Other than ensuring LilyPond is accessible, there is only one function left to call in this series of steps to produce the sheet music. tab() takes several arguments, many of which are optional and have default values. However, since music is so variable it makes sense to specify these arguments every time. These arguments include metadata about the piece such as key signature, time signature, tempo, title, author, and so on. Most of that is not needed here, but for good practice at least be unambiguous about the music itself and specify a key signature, time signature and tempo.

tab(song, "phrase.pdf", key = "dm", time = "4/4", tempo = "4 = 120")
#> #### Engraving score to phrase.pdf ####
#> GNU LilyPond 2.18.2
#> Processing `./phrase.ly'
#> Parsing...
#> Interpreting music...
#> Preprocessing graphical objects...
#> Interpreting music...
#> MIDI output to `./phrase.mid'...
#> Finding the ideal number of pages...
#> Fitting music on 1 page...
#> Drawing systems...
#> Layout output to `./phrase.ps'...
#> Converting to `./phrase.pdf'...
#> Success: compilation successfully completed

This log output will be printed at the R console. Load the new pdf file to see the result. It should look like this.

Piping

tabr functions are designed to support piping. Even given the series of steps from a phrase to a rendered pdf, a short example like this does not require a single assignment. The same steps involved in building up the structure and rendering the output could be performed as follows.

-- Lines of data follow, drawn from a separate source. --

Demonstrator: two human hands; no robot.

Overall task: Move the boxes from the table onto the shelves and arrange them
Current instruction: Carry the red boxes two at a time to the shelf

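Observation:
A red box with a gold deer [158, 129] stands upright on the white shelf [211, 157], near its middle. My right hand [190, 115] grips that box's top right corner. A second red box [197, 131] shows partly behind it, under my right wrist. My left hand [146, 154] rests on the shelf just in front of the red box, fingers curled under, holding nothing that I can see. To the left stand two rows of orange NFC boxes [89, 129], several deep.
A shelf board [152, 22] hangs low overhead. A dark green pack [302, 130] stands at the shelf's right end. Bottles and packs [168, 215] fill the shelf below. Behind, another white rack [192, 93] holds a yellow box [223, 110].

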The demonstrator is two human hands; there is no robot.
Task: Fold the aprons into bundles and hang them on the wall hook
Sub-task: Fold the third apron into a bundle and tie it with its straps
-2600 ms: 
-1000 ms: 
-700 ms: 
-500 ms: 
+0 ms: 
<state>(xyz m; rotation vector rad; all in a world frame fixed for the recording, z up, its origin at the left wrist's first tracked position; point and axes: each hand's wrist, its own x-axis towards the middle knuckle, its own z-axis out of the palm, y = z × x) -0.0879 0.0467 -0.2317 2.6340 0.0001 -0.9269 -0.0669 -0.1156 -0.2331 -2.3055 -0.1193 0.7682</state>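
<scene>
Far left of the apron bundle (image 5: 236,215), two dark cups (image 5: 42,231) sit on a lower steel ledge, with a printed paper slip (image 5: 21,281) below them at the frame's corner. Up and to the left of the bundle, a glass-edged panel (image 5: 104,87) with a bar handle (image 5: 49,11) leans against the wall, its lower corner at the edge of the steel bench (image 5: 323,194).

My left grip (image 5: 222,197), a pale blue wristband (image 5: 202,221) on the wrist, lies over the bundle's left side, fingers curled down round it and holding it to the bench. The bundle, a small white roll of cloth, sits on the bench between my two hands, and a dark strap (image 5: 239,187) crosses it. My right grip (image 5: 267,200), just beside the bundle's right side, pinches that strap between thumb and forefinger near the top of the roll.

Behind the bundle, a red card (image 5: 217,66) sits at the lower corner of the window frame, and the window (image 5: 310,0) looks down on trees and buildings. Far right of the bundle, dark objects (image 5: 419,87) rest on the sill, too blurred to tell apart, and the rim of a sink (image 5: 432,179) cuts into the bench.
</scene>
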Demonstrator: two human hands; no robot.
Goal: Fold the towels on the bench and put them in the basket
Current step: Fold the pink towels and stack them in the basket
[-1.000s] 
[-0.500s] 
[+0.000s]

p("r a2 c f d a f", "4 8*6") |> track() |> score() |>
  tab("phrase.pdf", key = "dm", time = "4/4", tempo = "4 = 120")

While music can be quite complex and a full score will be much longer, tabr strives to minimize the work while still forcing some sense of organized structure. For long and complex music, it can require some effort and practice to ensure your approach to transcription in your R code is not opaque.

To recap, the phrase() is defined, added to a track(), the track is added to a score(), and the score is rendered to tablature in a pdf file with tab() or other render_* function. The next tutorial section discusses phrases in more detail and provides an overview of the different notes and note metadata that can be specified when constructing a phrase.